Work request: Copy out the listing below so that each line matches exactly.

Information shown:
BEGIN

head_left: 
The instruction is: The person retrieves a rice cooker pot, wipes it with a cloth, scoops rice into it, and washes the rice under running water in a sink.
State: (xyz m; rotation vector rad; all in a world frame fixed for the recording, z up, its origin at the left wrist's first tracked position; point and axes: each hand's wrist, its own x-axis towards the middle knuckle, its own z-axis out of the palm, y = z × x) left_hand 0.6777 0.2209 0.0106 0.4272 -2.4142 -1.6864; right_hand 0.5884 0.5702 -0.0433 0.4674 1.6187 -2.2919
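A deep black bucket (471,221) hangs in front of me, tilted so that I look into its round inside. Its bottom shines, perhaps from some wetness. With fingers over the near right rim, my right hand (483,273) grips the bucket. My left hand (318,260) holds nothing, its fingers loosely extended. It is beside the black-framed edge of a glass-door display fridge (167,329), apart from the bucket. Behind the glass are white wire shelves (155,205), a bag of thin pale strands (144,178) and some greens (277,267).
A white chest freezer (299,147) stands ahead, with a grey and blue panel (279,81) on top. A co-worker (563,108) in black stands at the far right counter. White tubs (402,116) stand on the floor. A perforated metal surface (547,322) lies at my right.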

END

Response:
head_left: 
The instruction is: The person retrieves a rice cooker pot, wipes it with a cloth, scoops rice into it, and washes the rice under running water in a sink.
State: (xyz m; rotation vector rad; all in a world frame fixed for the recording, z up, its origin at the left wrist's first tracked position; point and axes: each hand's wrist, its own x-axis towards the middle knuckle, its own z-axis out of the palm, y = z × x) left_hand 0.6777 0.2209 0.0106 0.4272 -2.4142 -1.6864; right_hand 0.5884 0.5702 -0.0433 0.4674 1.6187 -2.2919
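A deep black bucket (471,221) hangs in front of me, tilted so that I look into its round inside. Its bottom shines, perhaps from some wetness. With fingers over the near right rim, my right hand (483,273) grips the bucket. My left hand (318,260) holds nothing, its fingers loosely extended. It is beside the black-framed edge of a glass-door display fridge (167,329), apart from the bucket. Behind the glass are white wire shelves (155,205), a bag of thin pale strands (144,178) and some greens (277,267).
A white chest freezer (299,147) stands ahead, with a grey and blue panel (279,81) on top. A co-worker (563,108) in black stands at the far right counter. White tubs (402,116) stand on the floor. A perforated metal surface (547,322) lies at my right.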

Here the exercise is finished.